When tracking it’s often the case that a vocalist wants a little bit of sparkle added to their voice, this usually means some reverb or delay.

However, the problem is that effects often add additional latency to the monitor mix in their headphones. Depending on the audio interface, the computer and the plugins you use, that latency can vary from comb filtering annoyance to unworkable delay times.

Some brands such as RME, Metric Halo and Universal Audio offer solutions to this problem, so if you are lucky to own one of these units then it’s worth investigating.

However, there is a way to give your talent the effects in their monitor mix and it works with any audio interface.

The technique for doing this is very simple, it ensures no latency in the cans for the vocal, or whatever instrument you are recording, and it means you can add some effects to the monitor mix.

How To Set Up

It’s simple to set up in any DAW, it just takes a little bit of routing.

First create your record channel as you would in your DAW. Make sure it has monitoring turned on, this means the talent can hear themselves via the DAW. Depending on buffer settings this may include a small delay - this is the thing you want to get rid of, so turn down the fader on the channel.

Now any audio interface worth its salt is going to have a low latency monitoring solution in the form of an additional software mixer. Set up the direct input from the microphone to feed the headphones so your talent can hear themselves. At this point the mix will be dry. If they can hear themselves plus a delay or comb filtering then you still have the fader on the DAW turned up and you need to turn it down.

Next create an effects send in your DAW, either using an FX channel or a new stereo buss. Add the effects to this channel, or to several if you wish to add more than one effect. In the example shown we’ve added both reverb and delay.

On the effects sends, change the settings from post fader to pre-fader. This means that even with the fader down on the channel audio will still send to the effects. If there is no audio being sent to the effects channels you’ve created from the microphone channel then there are a number of possible reasons.

  • The send is not in pre-fader mode.

    • Solution: Set to pre-send

  • You’ve not routed that send to the right channel.

    • Solution: Route to correct buss or effects channel.

  • The input monitoring is not enabled on the microphone channel.

    • Turn on input monitoring on the channel.

  • The microphone channel is muted.

    • Unmute the channel then turn the fader down.

Time Is Your Friend

When you turn up the faders on the effects return channels the talent should be able to hear the effects.
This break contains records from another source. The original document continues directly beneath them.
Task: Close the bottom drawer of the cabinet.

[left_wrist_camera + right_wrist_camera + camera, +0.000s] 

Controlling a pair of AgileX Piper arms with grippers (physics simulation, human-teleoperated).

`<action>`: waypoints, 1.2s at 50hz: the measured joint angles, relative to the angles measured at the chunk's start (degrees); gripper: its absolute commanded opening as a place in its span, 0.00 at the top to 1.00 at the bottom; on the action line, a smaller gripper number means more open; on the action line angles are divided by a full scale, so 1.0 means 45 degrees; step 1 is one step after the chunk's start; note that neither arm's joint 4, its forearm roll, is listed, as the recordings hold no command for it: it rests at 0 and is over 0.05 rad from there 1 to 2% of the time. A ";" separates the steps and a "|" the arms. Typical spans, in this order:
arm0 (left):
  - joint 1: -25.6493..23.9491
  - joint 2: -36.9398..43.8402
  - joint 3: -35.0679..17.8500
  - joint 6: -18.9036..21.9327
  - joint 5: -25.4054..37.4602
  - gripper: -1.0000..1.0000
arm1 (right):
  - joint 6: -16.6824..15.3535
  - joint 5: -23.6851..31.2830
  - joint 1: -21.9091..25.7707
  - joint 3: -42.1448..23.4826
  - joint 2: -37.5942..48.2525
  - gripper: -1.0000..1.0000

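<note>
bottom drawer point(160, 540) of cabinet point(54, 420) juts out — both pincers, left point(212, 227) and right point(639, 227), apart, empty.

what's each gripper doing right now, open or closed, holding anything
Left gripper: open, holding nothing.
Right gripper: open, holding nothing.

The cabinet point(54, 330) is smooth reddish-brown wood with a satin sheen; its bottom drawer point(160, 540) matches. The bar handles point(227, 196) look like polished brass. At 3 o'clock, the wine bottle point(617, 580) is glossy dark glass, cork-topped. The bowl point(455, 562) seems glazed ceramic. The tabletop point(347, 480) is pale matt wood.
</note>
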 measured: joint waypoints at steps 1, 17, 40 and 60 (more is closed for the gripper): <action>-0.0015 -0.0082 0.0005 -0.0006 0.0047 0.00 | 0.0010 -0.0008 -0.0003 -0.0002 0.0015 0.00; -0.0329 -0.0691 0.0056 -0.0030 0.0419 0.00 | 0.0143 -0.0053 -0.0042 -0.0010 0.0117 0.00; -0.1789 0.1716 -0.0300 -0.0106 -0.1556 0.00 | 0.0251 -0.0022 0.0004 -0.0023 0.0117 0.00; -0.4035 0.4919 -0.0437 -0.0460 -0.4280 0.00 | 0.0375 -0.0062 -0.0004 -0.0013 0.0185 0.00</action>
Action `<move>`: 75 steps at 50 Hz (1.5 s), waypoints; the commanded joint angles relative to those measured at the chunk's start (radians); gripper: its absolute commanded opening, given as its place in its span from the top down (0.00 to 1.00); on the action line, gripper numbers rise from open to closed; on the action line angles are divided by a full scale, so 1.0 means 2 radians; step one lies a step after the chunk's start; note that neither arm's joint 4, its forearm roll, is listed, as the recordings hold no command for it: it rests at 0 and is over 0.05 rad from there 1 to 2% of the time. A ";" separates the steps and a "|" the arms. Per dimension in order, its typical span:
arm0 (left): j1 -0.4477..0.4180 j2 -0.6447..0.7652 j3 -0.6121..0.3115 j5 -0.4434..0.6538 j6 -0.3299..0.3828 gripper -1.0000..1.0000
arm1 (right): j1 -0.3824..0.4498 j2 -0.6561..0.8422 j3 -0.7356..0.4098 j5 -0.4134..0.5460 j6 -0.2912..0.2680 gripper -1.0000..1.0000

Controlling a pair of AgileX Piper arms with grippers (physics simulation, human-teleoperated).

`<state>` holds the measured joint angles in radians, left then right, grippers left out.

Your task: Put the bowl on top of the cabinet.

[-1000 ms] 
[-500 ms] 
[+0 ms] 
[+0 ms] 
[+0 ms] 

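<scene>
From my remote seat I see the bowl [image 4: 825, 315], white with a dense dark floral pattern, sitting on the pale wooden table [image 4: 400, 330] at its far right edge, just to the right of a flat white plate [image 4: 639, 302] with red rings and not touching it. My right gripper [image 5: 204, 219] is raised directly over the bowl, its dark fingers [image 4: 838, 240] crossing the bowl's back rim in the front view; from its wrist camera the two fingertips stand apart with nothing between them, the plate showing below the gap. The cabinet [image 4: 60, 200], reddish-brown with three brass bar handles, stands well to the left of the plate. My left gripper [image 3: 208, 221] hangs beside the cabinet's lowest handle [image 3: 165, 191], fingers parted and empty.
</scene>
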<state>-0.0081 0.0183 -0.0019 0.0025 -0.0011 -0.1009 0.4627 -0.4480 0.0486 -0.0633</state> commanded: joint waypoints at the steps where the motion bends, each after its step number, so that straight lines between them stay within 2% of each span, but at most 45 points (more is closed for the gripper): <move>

Now, this is where time is your friend. The fact is the effects still have latency on them, however because they are time based effects like reverb and delay, all you’ve created is some pre-delay and the talent isn’t going to notice that. Try it, it works like a charm.

Of course this isn’t going to work with anything like an EQ or dynamics processor, but on the whole the talent isn’t usually as bothered about that being in their headphones.